No, membership with Goodwin House at Home does not give you priority to move into Goodwin House nor does it move you up on the waiting list. If you want to move into a Goodwin House community and are not already in our Priority Club, we can assist you in that process.

9. What are Activities of Daily Living?

Bathing, dressing, eating, toileting/continence care and mobility/transferring are defined as ADLs.

10. What care services are included for Members of the program?

When you start to need assistance with just one Activity of Daily Living (ADL), Goodwin House at Home will arrange for your care and pay for that care up to the daily reimbursement amount of the plan you choose.

11. Do Goodwin House at Home Members get guaranteed access to Goodwin House Assisted Living and Nursing?

The objective of Goodwin House at Home will always be to honor and fulfill the long term goals of our Members. Other programs like Goodwin House at Home have been successful in taking care of 97% of their members in their homes.  However, if a Member chooses to move to an Assisted Living or Skilled Nursing facility or is no longer safe in their home, a decision can be made to move to a facility. The Resource Manager will always contact the Member’s first choice for Assisted Living and Nursing. If the Member’s first choice is Goodwin House, the Member Services Facilitator will contact both Goodwin House communities for availability. If there is no availability, Members may add their name to the waiting list for Assisted Living and Nursing at Goodwin House. The Residents at Goodwin House will always have priority access to Assisted Living and Nursing.

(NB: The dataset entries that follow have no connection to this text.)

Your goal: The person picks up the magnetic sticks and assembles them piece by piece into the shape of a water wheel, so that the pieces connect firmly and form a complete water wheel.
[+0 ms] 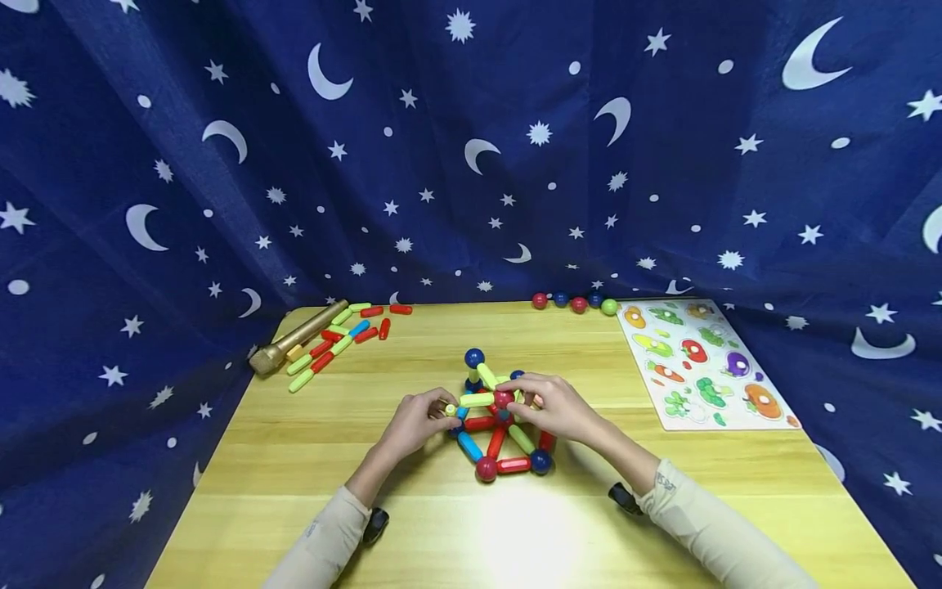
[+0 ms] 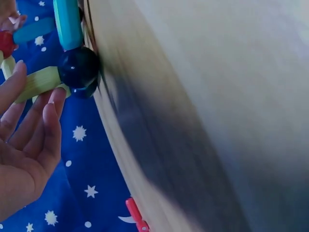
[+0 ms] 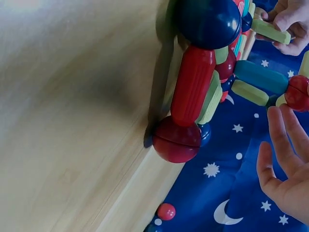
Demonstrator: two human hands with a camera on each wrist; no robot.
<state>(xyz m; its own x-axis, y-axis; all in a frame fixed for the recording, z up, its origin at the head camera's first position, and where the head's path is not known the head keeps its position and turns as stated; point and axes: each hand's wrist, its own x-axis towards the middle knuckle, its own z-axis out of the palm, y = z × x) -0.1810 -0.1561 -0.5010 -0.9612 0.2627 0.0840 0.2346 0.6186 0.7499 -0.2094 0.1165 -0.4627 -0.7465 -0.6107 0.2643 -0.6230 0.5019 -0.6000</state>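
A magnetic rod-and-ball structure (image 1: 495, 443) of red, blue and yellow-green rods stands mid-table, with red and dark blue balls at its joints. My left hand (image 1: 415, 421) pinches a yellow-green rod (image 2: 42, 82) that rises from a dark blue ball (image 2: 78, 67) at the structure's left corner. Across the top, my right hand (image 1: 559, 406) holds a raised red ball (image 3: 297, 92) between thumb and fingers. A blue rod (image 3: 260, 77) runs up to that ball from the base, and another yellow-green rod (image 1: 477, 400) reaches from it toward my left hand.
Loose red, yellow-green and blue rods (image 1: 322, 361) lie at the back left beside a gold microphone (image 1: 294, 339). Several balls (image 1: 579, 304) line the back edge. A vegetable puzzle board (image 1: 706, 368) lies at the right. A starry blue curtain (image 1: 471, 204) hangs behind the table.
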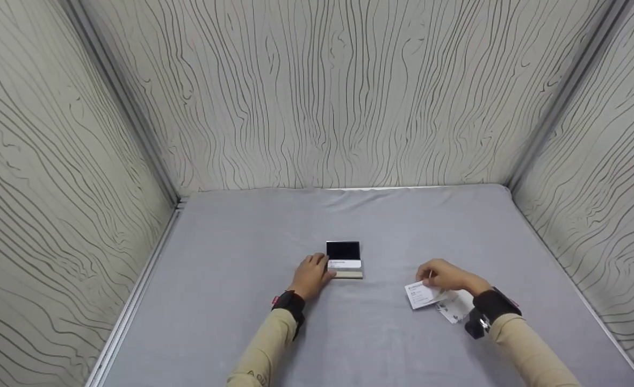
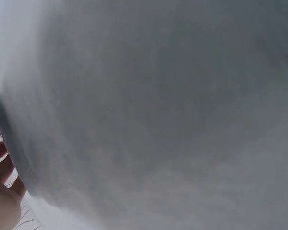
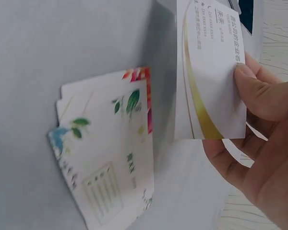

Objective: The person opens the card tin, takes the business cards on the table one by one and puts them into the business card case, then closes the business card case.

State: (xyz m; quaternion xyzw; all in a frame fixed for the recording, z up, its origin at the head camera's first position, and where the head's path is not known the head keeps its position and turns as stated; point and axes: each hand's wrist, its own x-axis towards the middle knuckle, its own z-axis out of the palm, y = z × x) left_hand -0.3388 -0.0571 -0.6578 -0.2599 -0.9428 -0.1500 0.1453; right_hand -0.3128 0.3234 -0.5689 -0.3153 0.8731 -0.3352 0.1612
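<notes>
My left hand [image 1: 309,278] holds the left side of an open business card case [image 1: 343,250] lying on the table, thumb at its near corner and fingers along its edge. The case has a dark inner face, with a white card [image 1: 345,264] across its middle and a pale strip nearest me. In the right wrist view, my right hand [image 3: 269,115] pinches a white business card [image 3: 211,76] with a gold curve and printed text between thumb and fingers. Below that card, a loose stack of business cards [image 3: 110,158] with leaf and flower prints lies on the cloth.
A grey cloth [image 1: 252,231] covers the table. Wood-grain-patterned panels [image 1: 317,97] enclose it at the back and both sides, joined by grey metal posts [image 1: 129,107]. The left wrist view is mostly cloth, with a few fingers [image 2: 5,167] at its left edge.
</notes>
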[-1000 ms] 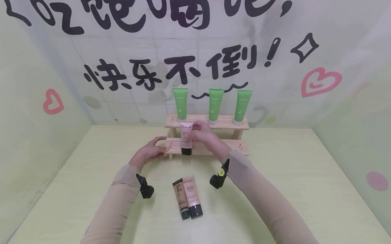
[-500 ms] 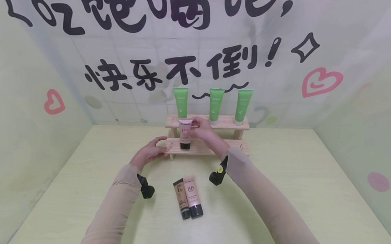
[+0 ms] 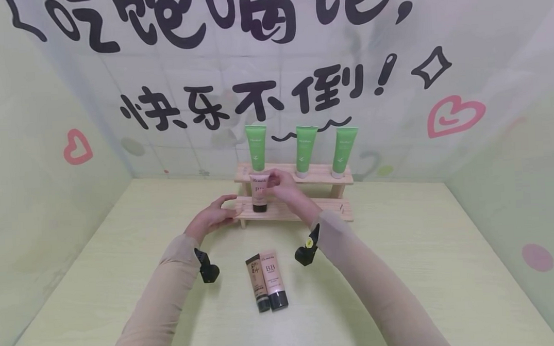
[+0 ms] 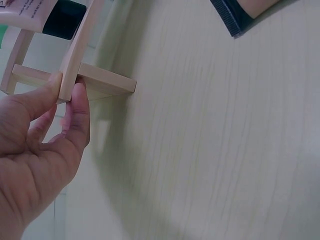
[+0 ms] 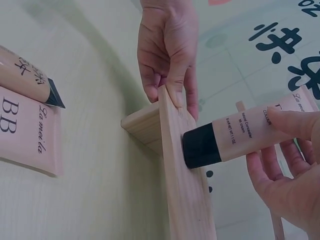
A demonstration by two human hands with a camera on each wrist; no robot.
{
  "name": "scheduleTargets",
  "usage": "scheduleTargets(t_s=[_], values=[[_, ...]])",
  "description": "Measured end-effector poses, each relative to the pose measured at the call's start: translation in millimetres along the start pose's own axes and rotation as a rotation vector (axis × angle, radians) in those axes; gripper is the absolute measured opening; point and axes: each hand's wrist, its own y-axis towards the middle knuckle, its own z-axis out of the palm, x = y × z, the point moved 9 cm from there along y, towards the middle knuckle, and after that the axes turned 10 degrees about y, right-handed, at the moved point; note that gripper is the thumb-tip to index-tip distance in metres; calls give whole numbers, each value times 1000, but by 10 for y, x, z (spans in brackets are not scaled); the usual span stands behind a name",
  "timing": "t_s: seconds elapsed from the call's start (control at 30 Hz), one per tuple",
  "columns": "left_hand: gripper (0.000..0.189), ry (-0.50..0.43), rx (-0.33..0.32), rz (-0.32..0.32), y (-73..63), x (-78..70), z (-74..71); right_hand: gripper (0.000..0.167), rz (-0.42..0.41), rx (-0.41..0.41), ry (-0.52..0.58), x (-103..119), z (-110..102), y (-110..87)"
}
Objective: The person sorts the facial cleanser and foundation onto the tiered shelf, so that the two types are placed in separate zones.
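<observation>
My right hand (image 3: 284, 188) grips a pink BB cream tube (image 5: 240, 130) by its upper part, black cap down. The cap meets the lower step of a two-tier wooden display stand (image 3: 297, 211), near its left end. With thumb and fingers, my left hand (image 4: 45, 135) pinches the left end of that lower step. In the right wrist view the left hand (image 5: 170, 55) shows at the board's end. Behind the held tube, a green tube (image 3: 256, 148) stands on the upper step.
Two more green tubes, one in the middle (image 3: 306, 151) and one at the right (image 3: 344, 152), stand on the upper step. A brown tube (image 3: 257, 282) and another pink BB cream tube (image 3: 273, 280) lie side by side on the table. A printed wall (image 3: 201, 145) rises behind the stand.
My right hand has brought the pink BB cream tube slightly left and back, its cap now down at the lower step. The left hand keeps its hold on the stand.
</observation>
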Motion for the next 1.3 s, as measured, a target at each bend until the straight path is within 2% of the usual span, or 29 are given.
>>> scheduleTargets(t_s=[0.47, 1.3], values=[[63, 11, -5, -6, 10, 25, -5, 45, -55, 72, -63, -52, 80, -15], [65, -11, 9, 22, 2, 9, -1, 53, -49, 105, -77, -105, 81, -32]])
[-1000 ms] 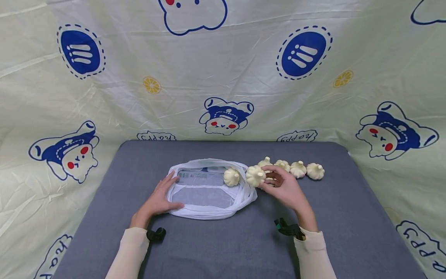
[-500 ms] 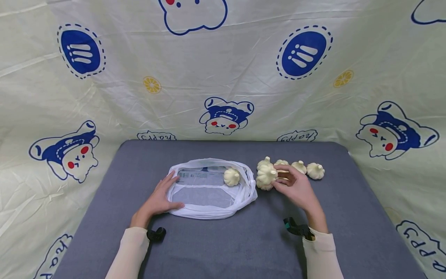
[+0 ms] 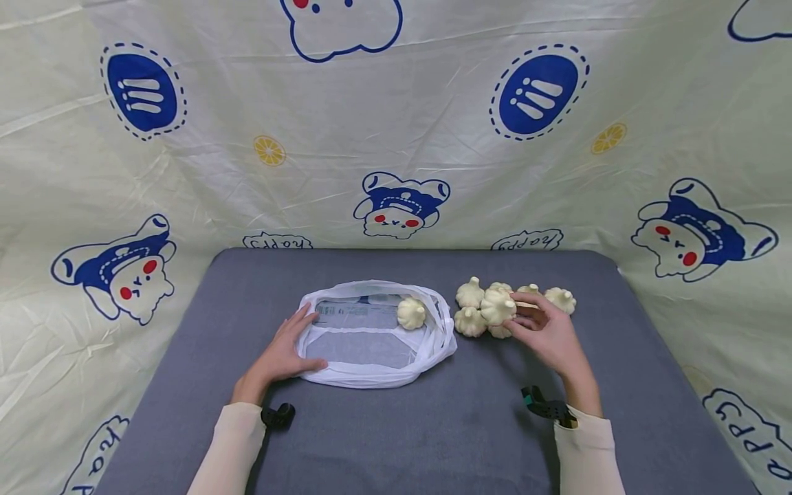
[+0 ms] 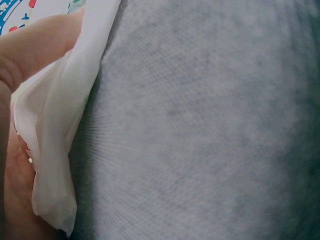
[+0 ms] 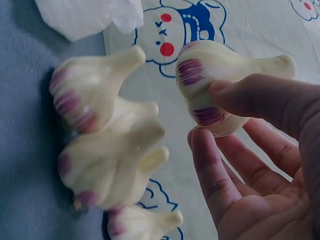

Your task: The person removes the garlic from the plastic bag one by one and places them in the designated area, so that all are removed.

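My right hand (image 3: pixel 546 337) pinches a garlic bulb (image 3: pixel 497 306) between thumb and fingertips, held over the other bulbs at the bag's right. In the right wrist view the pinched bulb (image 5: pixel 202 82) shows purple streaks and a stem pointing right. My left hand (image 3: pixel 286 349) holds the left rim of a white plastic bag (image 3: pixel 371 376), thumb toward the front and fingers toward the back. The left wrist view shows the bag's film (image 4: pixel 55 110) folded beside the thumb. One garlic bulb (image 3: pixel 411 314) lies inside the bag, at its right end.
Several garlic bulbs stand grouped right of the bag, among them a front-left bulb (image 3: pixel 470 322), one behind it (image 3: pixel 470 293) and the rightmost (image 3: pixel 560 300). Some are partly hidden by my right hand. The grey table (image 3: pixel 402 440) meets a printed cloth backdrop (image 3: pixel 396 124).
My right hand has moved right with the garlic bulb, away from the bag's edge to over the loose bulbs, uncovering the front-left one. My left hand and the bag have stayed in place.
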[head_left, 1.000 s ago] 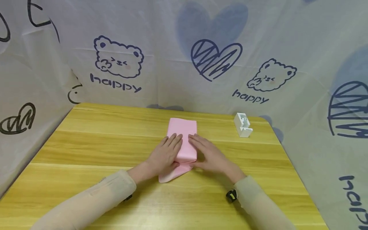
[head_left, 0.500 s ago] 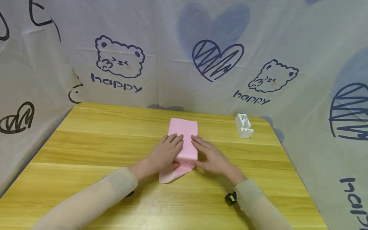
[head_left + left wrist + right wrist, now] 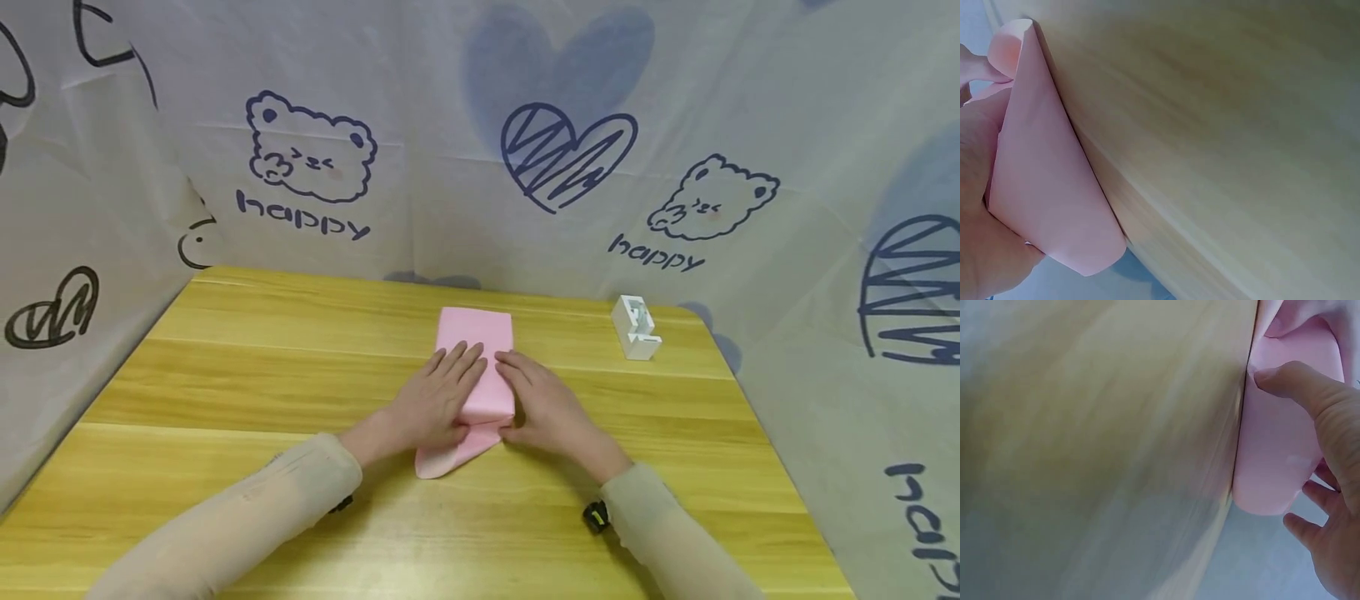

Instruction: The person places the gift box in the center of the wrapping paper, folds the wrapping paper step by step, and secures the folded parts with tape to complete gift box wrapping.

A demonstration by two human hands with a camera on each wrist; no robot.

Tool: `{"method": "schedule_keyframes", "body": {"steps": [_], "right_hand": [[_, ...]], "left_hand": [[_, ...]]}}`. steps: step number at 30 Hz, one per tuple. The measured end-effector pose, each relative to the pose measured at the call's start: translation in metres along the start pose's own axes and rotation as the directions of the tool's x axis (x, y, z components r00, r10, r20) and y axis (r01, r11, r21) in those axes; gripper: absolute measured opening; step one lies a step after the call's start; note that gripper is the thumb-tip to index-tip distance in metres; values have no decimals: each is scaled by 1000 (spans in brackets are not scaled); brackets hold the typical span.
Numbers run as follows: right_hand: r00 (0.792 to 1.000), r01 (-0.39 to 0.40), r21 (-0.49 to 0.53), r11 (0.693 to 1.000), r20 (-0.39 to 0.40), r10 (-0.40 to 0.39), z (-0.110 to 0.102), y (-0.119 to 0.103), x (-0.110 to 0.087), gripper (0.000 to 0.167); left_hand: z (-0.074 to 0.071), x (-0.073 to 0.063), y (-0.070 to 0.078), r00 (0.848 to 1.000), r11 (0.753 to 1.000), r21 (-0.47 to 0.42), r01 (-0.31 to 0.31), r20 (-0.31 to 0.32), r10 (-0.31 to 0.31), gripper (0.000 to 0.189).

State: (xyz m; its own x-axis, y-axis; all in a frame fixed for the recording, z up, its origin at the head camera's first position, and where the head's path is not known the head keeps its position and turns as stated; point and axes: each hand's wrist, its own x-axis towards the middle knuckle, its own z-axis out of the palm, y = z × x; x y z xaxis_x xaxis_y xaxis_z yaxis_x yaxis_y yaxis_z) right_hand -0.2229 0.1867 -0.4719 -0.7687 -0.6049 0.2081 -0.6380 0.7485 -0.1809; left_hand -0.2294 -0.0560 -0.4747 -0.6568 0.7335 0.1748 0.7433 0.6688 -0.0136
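Note:
A long box-shaped package covered in pink paper (image 3: 489, 392) lies in the middle of the wooden table, with a loose paper flap (image 3: 457, 457) spreading out at its near end. My left hand (image 3: 435, 400) rests flat along the package's left side, fingers straight on top and thumb at the near end. On the other side, my right hand (image 3: 551, 408) holds the right edge, fingertips on top and thumb against the near corner. The right wrist view shows that thumb (image 3: 1297, 384) pressing on the pink side face. In the left wrist view the flap (image 3: 1054, 181) stands out from the hand in a pointed fold.
A white tape dispenser (image 3: 636, 327) stands at the table's back right. Behind and beside the table (image 3: 247, 375) hangs a pale cloth (image 3: 435, 200) printed with hearts and bears.
My left fingers have straightened and slid slightly forward over the package top. The right hand has shifted a little along the right edge. The package stays nearly in place.

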Motion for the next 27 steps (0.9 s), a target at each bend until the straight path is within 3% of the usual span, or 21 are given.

12. Will Goodwin House at Home monitor the care in your home or in a facility?

Based on the Goodwin House at Home plan you choose, the Resource Manager will coordinate and manage your care in your home or in a facility to ensure the care meets the Goodwin House standard of excellence. Your Member Services Facilitator will be your advocate throughout your membership in this program.

13. Do the monthly fees increase every year?

We budget for an annual increase of 3-5% based on inflation which is similar to our budget for our Goodwin House communities.

14. Will the daily reimbursement amounts increase?

Yes, the daily benefit for each plan will increase to cover inflation.

15. What percentage of the fees are eligible for medical tax deductions as medical expenses?

In 2014, 86% of the membership fee and the monthly fees may be eligible for a medical tax deduction.  You should consult with your tax advisor to see if these fees meet the criteria based on your own personal financial situation.

16. Would this program work for people who already have long-term care insurance?

Our flexible financial plans include lower cost plans that can complement long-term care insurance very nicely. We recommend that you schedule an appointment with us so we can show you how Goodwin House at Home can complement your existing long term care insurance policy.